=== Begin Enclosure ===

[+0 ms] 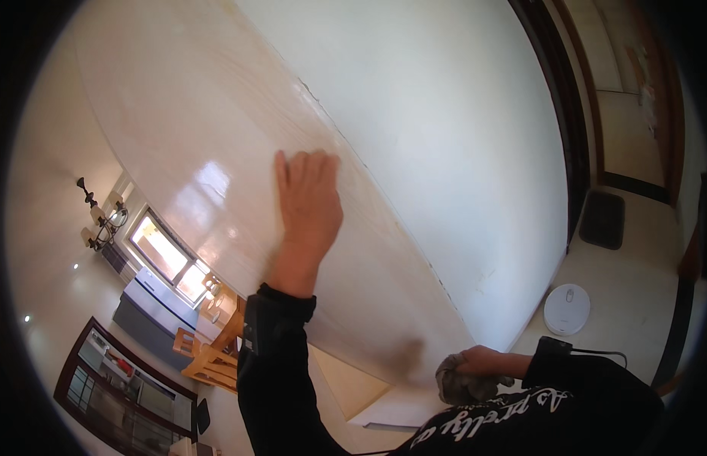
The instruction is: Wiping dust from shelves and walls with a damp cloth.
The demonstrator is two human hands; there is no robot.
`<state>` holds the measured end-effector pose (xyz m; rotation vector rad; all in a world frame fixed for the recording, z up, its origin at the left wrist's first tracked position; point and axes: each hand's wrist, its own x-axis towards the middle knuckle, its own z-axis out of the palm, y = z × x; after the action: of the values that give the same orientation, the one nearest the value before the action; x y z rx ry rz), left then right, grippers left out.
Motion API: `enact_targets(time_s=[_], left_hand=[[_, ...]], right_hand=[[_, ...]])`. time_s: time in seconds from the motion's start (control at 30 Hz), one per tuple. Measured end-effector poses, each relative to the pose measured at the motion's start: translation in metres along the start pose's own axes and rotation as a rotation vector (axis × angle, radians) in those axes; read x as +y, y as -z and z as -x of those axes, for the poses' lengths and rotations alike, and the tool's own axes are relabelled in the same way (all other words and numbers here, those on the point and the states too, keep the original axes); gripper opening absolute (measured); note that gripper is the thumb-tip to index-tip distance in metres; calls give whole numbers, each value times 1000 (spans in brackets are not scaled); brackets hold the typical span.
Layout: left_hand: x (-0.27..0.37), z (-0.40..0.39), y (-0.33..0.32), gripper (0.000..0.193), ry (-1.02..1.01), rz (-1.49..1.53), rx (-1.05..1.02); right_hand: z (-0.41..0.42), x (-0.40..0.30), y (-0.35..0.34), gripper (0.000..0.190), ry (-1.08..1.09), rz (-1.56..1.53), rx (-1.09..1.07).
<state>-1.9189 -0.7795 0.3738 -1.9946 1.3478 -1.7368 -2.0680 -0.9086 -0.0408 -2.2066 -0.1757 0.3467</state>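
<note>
My left hand (310,199) rests against a glossy cream wall panel (216,114) with faint marble-like veining, its back towards me and nothing visible in it. Beside the panel, a dark, uneven seam (387,199) runs diagonally along a plain white wall surface (444,125). Lower right, close to my torso, my right hand (485,361) grips a bunched grey cloth (464,383). The cloth is near the panel's lower end; I cannot tell whether it touches. Black sleeves cover both forearms.
A white robot vacuum (567,309) and a dark mat (602,219) lie on the floor at right. Dark trim (550,74) edges the white wall. At left are wooden chairs (213,362), a refrigerator (154,308), a window (162,245) and a chandelier (105,219).
</note>
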Motion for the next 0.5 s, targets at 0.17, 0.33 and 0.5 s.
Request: enact_targets(time_s=[0.17,0.33,0.5], left_hand=[[-10,-13,11,34,25,-40,99],[-6,10,9,36,-1,24,87],[-2,2,12,37,74,28,120]], right_hand=[[0,-1,1,44,14,7,42],[-2,2,-3,45,-26,-13,25],[3,-8,6,46,-16,-15,30]])
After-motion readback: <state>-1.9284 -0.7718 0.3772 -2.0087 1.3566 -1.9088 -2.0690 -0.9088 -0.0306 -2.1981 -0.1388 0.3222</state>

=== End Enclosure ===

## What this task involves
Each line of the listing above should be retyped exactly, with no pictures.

## Solved exercise
[+0 ms] 
The instruction is: Wiping dust from shelves and walls with a damp cloth.
The demonstrator is two human hands; there is no robot.
`<state>` holds the measured end-effector pose (xyz m; rotation vector rad; all in a world frame fixed for the recording, z up, its origin at the left wrist's first tracked position; point and axes: each hand's wrist, its own x-axis towards the middle knuckle, its own z-axis out of the palm, y = z × x; after the action: of the values that give the same orientation, the one nearest the value before the action; x y z rx ry rz), left then right, grippers left out.
Motion API: `enact_targets(time_s=[_], left_hand=[[_, ...]], right_hand=[[_, ...]])`. time_s: time in seconds from the motion's start (control at 30 Hz), one per tuple. Measured end-effector poses, each relative to the pose measured at the motion's start: translation in metres along the start pose's own axes and rotation as a rotation vector (axis × angle, radians) in those axes; read x as +y, y as -z and z as -x of those axes, for the poses' lengths and rotations alike, and the tool's own axes are relabelled in the same way (all other words and numbers here, those on the point and the states too, keep the original axes); gripper opening absolute (measured); note that gripper is the thumb-tip to index-tip distance in metres; calls give whole numbers, each value times 1000 (spans in brackets are not scaled); brackets hold the typical span.
Layout: left_hand: x (-0.27..0.37), z (-0.40..0.39), y (-0.33..0.32), gripper (0.000..0.193), ry (-1.02..1.01), rz (-1.49..1.53), rx (-1.05..1.02); right_hand: z (-0.41..0.42), x (-0.40..0.30), y (-0.35..0.34), gripper (0.000..0.190), ry (-1.08..1.09), rz (-1.56..1.53), rx (-1.09..1.07).
<state>-1.9189 -0.7795 0.3738 -1.9946 1.3478 -1.7368 -2.0680 -0.9086 -0.0408 -2.2066 -0.1757 0.3467</state>
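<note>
My left hand (310,199) rests against a glossy cream wall panel (216,114) with faint marble-like veining, its back towards me and nothing visible in it. Beside the panel, a dark, uneven seam (387,199) runs diagonally along a plain white wall surface (444,125). Lower right, close to my torso, my right hand (485,361) grips a bunched grey cloth (464,383). The cloth is near the panel's lower end; I cannot tell whether it touches. Black sleeves cover both forearms.
A white robot vacuum (567,309) and a dark mat (602,219) lie on the floor at right. Dark trim (550,74) edges the white wall. At left are wooden chairs (213,362), a refrigerator (154,308), a window (162,245) and a chandelier (105,219).
</note>
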Motion for the next 0.5 s, targets at 0.17, 0.33 and 0.5 s.
Request: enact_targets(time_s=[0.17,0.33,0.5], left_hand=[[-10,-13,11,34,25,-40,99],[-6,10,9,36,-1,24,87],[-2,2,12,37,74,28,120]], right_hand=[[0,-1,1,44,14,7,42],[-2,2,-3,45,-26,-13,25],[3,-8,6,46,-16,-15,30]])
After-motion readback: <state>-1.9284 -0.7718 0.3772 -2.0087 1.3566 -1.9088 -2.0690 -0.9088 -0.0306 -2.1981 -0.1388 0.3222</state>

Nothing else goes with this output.